Détenus pris en photo le 10 mai 2022 dans une cellule du centre de Seysses près de Toulouse. Lionel Bonaventure / AFP

La détention entrave de multiples façons l’accès aux droits. En m’intéressant aux questions apparemment banales de consommation, de compte bancaire ou d’endettement, il m’est apparu qu’il est des droits particulièrement inaccessibles aux détenus : les droits économiques. Ces droits nous sont peu visibles, méconnus et hors de portée en détention, alors même qu’ils sont essentiels à leur insertion future.

Pour beaucoup de détenus, mécaniquement, quand ils entrent en détention, les impayés arrivent. Et il n’est pas facile d’éviter leur accumulation. Ces dettes sont liées à « la vie d’avant », elles concernent le non-paiement des loyers, abonnements, crédits, etc. À ces dettes s’ajoutent souvent les sanctions économiques dont certains détenus font l’objet à l’occasion du jugement de leur affaire : condamnations pécuniaires, frais de justice, dommages et intérêts, redressements fiscaux.

Le rapport relatif à la pauvreté en prison réalisé par Emmaüs et le Secours catholique en 2021 estime que les deux tiers des détenus sont endettés. Comment les dettes s’accumulent-elles ? Comment les détenus y réagissent-ils ? Cet endettement peut-il être évité ou pris en charge en détention ?
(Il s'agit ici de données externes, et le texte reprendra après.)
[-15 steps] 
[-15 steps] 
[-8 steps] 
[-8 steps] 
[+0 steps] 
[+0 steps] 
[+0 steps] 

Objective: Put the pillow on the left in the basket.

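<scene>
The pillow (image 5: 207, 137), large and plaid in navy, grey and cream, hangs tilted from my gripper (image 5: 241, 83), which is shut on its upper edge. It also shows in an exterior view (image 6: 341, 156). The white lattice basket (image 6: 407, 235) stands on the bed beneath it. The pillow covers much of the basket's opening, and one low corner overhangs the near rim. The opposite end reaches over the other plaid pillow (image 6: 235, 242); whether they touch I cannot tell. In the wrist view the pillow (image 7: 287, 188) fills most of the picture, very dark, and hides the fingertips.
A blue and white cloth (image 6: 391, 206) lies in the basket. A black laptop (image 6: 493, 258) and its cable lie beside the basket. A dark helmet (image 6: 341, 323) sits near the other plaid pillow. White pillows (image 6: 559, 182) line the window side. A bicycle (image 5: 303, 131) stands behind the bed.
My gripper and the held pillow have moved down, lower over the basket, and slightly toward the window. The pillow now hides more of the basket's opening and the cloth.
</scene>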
Quand les impayés s’accumulent…

Comme l’explique une assistante sociale rencontrée au centre pénitentiaire de Fresnes :

« L’endettement, ce sont souvent des personnes qui ne veulent pas rendre leur logement. Dans les affaires criminelles, ils ne vont pas sortir pas rapidement, et c’est parfois compliqué de leur faire entendre qu’il faudrait rendre le logement. Ils vont créer une dette qui va s’accumuler de mois en mois, qu’ils vont pas pouvoir rembourser, parce qu’ils ont plus de ressources ».
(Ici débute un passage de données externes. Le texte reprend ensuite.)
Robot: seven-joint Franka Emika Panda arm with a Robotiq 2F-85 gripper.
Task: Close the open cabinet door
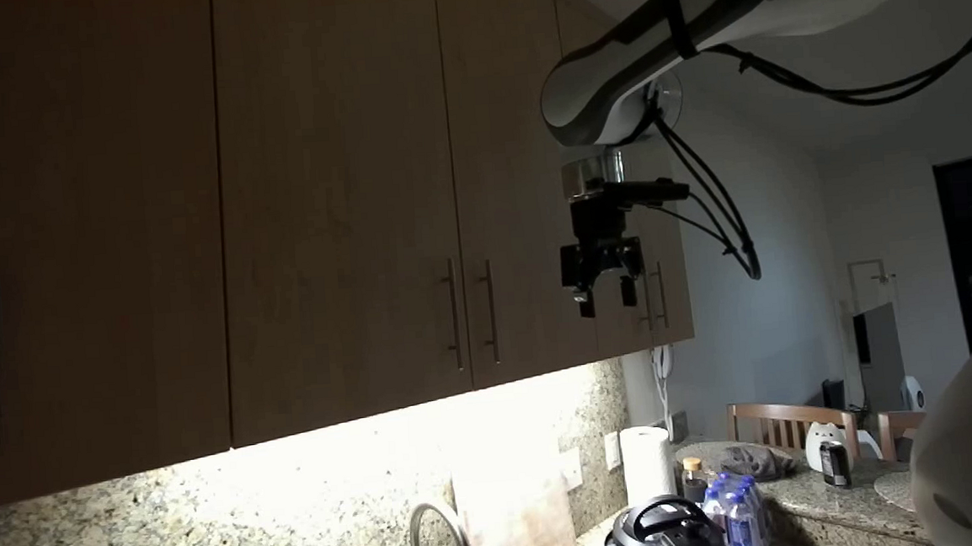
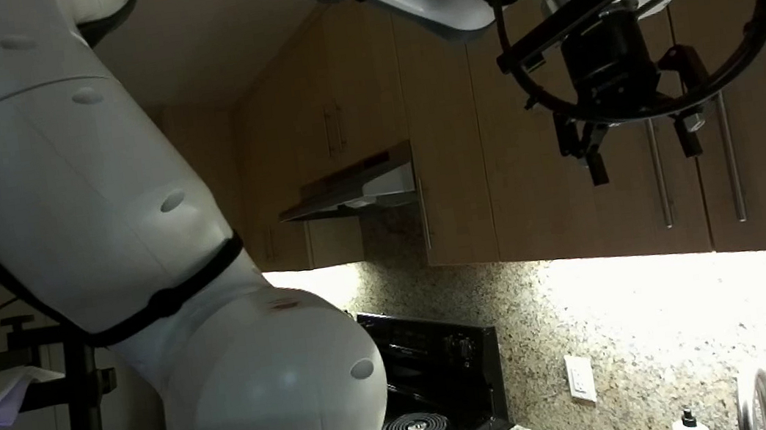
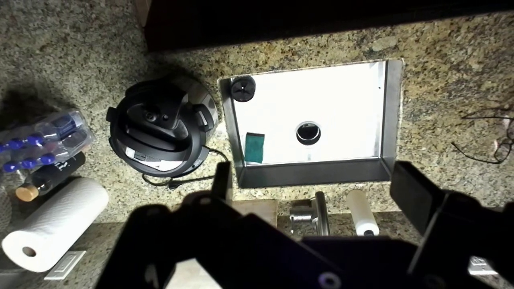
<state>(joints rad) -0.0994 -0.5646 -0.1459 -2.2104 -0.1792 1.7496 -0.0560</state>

L’entrée en détention est rarement prévisible, et la privation de liberté ne suspend pas les prélèvements, les mensualités de crédit, et de façon plus générale, l’exécution des contrats. Une coordinatrice de plusieurs points d’accès au droit situés en Île-de-France déclarait lors de mon enquête :

« Les personnes qui arrivent en détention, leur vie continue à l’extérieur ! Et donc, leur bail, leurs contrats de consommation, leur contrat bancaire… tout ça, ça continue ! Et les détenus n’en ont pas forcément conscience… »

En détention, les points d’accès au droit (structure que les détenus peuvent solliciter pour toutes questions administratives ou juridiques en dehors de celles concernant leur affaire pénale) informent les nouveaux arrivants de la nécessité de résilier tous les engagements économiques : en l’absence de revenus, mieux vaut en effet éviter les dépenses.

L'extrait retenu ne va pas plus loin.